Tell the GP that you want to start B12 injections, three times a week until your neurological symptoms stop improving, then every 2 months. Also ask for a test for intrinsic factor antibodies, to see if your problem is PA or just a lack of B12 in your diet.
Whilst being vegetarian and vegan does put you at higher risk of a dietary deficiency in B12 it doesn't rule out an absorption problem.
Dietary deficiencies can be tackled with oral supplements.
An absorption problem can be treated with very high oral doses but this doesn't work for everyone (1% is absorbed outside the ileum), so generally the treatment is injections. Supplements for those that have absorption problems are aimed at absorption through other membranes - such as tongue, nose or skin - and again these work for some but not for everyone.

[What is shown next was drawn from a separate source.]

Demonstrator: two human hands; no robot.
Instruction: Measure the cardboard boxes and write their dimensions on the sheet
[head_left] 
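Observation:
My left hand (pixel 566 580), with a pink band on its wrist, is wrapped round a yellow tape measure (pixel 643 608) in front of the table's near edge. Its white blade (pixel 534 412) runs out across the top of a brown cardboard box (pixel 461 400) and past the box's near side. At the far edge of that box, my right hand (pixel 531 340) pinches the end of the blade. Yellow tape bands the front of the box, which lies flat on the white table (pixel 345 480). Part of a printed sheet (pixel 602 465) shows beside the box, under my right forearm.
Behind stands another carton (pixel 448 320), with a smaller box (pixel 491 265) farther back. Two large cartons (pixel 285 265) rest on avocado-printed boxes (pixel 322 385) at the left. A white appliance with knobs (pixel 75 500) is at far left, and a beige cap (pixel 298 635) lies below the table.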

Unfortunately there does seem to be a correlation between vegetarianism and absorption problems as opposed to just dietary deficiency - though causal mechanism hasn't been established.
I have spoken several times to the PAS. They are helpful and sympathetic. My personal view, based on the experience of vegetarians I know, is that GPs sometimes assume that B12 deficiency in vegetarians and vegans is just diet related when of course it may be due to PA (Pernicious Anaemia) or other forms of B12 deficiency.
If you leave a message they will get back to you. The library section on the PAS website is useful.
Books "Could It Be B12" by Sally Pacholok (very comprehensive and informative), Pernicious Anaemia by Martyn Hooper, Living with Pernicious Anaemia by Martyn Hooper.
I found page 29 which is a diagnosis flowchart useful.
Be prepared for a fight as some GPs are not aware of recent documents and guidelines.
Do you have someone sympathetic, supportive and well-informed about recent articles/documents on B12 that you can take with you when you have a dr appt?
There are other tests that can help to diagnose a B12 deficiency eg MMA, Homocysteine and Active B12. These tests would very likely be compromised by the fact you are supplementing though.
Another test which is rarely done on NHS for B12 deficiency is a "blood film" aka "blood smear". B12 deficiency can cause shape changes in some blood cells eg red blood cells and I think neutrophils. This test is available privately.
Have you had tests for B12, folate and ferritin? You need good levels of iron and folate to maximise uptake of b12.
Have you had a FBC (Full Blood Count) recently? There can be useful clues on a FBC. High MCV and high MCH can indicate the possibility of a macrocytic anaemia. Low iron makes red blood cells smaller, low B12 and/or low folate makes red blood cells larger. If you have both low iron and lowb12 and/or low folate then your red blood cells can appear "normal" and a GP may miss problems.